Maurie Walter
- Full name: Maurice Winn Walter
- Date of birth: 4 January 1888
- Place of birth: Yokohama, Japan
- Date of death: 3 September 1910 (aged 22)
- Place of death: Worplesdon, Surrey, England
- School: Merchiston Castle School

Rugby union career
- Position(s): Centre

International career
- Years: Team / Apps / (Points)
- 1906–10: Scotland / 8 / (6)

= Maurie Walter =

Maurice Winn Walter (4 January 1888 — 3 September 1910) was a Scottish international rugby union player.

Walter was born to British expatriates in Yokohama, Japan, and attended Merchiston Castle School in Edinburgh.

A centre, Walter played for London Scottish, often in partnership with national teammate Alex Purves. He made his debut for Scotland in the 1906 Home Nations, having declined an offer earlier in the tournament to represent England.
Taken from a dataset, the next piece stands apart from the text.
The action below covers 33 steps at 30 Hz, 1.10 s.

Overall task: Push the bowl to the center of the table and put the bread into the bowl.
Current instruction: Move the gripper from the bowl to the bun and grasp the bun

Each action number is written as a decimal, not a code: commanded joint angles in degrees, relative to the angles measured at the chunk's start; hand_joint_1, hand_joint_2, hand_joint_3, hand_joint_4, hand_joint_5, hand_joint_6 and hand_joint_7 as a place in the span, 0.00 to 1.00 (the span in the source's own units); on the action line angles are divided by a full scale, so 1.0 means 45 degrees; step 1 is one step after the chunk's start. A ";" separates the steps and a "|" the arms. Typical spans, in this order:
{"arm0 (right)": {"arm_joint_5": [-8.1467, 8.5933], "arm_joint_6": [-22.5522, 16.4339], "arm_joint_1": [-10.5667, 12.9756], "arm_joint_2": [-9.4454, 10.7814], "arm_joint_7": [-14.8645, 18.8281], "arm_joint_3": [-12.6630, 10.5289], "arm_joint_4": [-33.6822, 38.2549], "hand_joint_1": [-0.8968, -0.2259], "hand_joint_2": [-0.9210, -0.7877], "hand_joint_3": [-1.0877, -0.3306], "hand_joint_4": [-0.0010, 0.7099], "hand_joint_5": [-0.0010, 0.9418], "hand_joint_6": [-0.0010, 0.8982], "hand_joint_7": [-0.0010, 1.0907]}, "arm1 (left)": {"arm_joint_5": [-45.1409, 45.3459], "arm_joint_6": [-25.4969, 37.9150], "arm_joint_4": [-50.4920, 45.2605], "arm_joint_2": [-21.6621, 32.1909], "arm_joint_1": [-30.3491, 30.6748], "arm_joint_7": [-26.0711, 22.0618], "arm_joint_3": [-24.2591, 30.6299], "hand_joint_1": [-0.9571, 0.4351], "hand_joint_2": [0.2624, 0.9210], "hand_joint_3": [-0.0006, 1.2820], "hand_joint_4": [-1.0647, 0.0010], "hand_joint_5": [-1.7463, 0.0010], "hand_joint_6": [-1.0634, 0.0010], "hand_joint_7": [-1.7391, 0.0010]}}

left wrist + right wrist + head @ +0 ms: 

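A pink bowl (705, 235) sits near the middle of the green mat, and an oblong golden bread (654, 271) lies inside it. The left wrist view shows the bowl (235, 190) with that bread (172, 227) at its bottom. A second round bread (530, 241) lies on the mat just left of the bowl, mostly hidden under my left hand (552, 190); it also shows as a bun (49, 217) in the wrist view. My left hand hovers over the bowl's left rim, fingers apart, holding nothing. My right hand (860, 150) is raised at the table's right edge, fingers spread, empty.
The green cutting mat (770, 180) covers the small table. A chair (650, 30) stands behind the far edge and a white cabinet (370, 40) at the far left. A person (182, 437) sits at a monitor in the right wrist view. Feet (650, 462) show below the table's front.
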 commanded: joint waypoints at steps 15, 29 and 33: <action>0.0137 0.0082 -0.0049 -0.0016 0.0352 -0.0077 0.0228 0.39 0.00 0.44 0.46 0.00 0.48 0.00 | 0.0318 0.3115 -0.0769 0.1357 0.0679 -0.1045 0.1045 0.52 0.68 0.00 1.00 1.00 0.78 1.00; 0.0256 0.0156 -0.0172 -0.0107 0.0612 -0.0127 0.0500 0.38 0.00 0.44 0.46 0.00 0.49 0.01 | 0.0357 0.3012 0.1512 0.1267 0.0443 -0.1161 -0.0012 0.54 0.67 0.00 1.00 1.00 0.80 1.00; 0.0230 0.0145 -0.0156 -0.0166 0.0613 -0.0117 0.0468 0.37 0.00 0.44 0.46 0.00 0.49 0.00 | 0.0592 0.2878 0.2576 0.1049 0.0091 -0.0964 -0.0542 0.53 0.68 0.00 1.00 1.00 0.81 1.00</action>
His most notable contribution came in the last of his eight caps, a two-try performance to help defeat Ireland at Belfast.

Walter died of meningitis at his Worplesdon home in 1910, at the age of 22. He worked for the Hong Kong and Shanghai Banking Corporation in London and after playing a cricket match for his bank's XI began to well unwell and his condition worsened in the following days, developing into cerebral meningitis.